Go through the records below line by line. Count the lines with "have" and give the count alone.

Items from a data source
════

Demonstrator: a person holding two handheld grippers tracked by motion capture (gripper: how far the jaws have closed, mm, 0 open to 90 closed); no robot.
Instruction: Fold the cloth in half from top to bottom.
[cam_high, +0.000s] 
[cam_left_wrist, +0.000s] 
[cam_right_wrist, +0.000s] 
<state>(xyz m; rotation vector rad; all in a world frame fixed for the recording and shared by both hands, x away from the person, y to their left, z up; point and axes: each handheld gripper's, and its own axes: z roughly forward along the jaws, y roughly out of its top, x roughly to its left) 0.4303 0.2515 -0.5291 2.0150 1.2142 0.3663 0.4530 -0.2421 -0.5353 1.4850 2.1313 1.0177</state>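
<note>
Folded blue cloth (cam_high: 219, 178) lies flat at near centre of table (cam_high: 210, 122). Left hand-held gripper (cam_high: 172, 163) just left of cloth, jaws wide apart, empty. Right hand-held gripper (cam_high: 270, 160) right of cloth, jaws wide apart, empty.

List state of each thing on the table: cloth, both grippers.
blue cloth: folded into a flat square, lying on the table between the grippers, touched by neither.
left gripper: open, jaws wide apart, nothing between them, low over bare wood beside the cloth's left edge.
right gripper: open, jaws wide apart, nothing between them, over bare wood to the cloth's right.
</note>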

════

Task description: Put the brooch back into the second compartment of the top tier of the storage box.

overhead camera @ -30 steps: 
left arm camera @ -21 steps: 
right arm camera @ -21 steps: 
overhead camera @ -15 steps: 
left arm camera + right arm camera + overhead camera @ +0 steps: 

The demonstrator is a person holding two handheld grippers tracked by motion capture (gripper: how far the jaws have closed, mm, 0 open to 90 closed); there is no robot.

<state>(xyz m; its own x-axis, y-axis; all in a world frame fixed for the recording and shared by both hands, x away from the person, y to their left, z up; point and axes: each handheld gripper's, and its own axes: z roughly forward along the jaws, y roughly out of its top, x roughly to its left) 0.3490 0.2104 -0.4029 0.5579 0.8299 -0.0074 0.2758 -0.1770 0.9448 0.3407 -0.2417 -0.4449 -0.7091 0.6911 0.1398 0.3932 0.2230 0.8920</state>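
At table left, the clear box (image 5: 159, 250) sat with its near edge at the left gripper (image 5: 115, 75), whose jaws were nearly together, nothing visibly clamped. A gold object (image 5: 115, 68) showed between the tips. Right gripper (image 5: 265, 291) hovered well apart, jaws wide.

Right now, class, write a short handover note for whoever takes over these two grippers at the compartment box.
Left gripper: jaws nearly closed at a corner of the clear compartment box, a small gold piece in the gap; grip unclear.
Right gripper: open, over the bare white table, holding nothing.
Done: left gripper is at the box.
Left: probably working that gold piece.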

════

RESPONSE BELOW –
2